As we know, the high winds of a hurricane can do severe damage to our roofs. Materials like slate and clay tile can be broken by flying debris, and composite (asphalt) shingles fall off of the roof. Many people are dealing with temporary fixes until they can settle things with their insurance, and find a contractor to make the repairs. This generally means using one of those blue tarps to cover the roof.
This material is fairly easy to attach, but you may need two people. Yesterday I was by myself on a second story roof having the sheet blow over my head with each breeze. Not a fun working condition. Being a home inspector, I was trying to be cautious with the placement of the tarp. I did not want it to cover many vents. Covering the entire roof is fine for a temporary solution, but you should avoid blocking the vents as much as you can. If you have a gas water heater, the fumes will be coming up through the vent covered by this plastic sheet.
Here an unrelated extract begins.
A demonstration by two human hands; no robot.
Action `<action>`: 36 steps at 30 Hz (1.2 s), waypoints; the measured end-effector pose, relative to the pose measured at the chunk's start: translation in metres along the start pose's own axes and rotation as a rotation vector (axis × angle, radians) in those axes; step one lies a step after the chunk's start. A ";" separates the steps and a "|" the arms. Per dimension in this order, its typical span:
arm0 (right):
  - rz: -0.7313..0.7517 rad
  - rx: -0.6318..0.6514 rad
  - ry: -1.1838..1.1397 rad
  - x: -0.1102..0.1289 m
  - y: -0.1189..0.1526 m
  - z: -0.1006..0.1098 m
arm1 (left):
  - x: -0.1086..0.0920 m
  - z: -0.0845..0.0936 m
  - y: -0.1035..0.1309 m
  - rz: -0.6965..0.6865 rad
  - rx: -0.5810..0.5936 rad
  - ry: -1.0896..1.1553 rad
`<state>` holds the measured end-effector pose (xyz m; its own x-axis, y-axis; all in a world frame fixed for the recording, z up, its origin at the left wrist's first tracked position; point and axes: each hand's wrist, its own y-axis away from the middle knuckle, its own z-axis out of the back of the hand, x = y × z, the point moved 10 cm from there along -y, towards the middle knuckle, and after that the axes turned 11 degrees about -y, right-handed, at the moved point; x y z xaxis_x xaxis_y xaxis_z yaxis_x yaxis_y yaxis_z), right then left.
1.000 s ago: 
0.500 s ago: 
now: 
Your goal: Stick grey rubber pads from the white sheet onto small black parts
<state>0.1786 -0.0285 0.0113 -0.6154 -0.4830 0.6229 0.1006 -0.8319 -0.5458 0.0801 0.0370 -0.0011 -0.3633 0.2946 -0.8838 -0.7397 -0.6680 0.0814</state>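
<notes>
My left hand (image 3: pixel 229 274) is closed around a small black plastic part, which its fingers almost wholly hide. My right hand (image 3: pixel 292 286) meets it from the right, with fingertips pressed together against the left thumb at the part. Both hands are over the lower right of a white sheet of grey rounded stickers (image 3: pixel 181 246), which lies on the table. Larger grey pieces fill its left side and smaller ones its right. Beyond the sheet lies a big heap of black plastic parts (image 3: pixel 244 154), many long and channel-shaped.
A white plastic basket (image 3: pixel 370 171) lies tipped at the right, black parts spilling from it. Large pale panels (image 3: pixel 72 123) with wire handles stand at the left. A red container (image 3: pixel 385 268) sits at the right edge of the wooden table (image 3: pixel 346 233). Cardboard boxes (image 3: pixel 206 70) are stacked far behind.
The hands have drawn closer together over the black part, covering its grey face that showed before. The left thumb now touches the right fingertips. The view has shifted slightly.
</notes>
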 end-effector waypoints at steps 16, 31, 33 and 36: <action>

It could melt, and if hot enough, it could help cause a fire. The vents for the plumbing system need air to allow the water to flow freely in your house. The best example to explain this is a drinking straw. Hold the top end of a straw in liquid; pull it out of the drink, and the liquid stays in the straw. If hot air is trapped in the attic because of a covered vent, that heat will eventually make its way down into the house.
As for securing the material to your roof, it is good to have a batten board to help hold the material down. This is just a strip of 1×1 board, which you can nail through. If you are not having the entire roof replaced, you should have roofing caulk handy. Those nails were driving holes through your shingles, which allows water to come into your home, so caulk those spots with a little dab after removing the tarp. As mentioned above, two people installing the tarp is safer. On a low roof, it may not matter, but a slight breeze can cause the sheet to billow up like a sail. On a second story roof, this can be a real danger.
In my next post, I am going to go over how water may be entering your home. At my inspection yesterday, I found that moisture in the living room ceiling did not come from the roof, but an exterior wall. I think that some people are quick to blame the roof when they see a few missing shingles, but it could be from any number of places.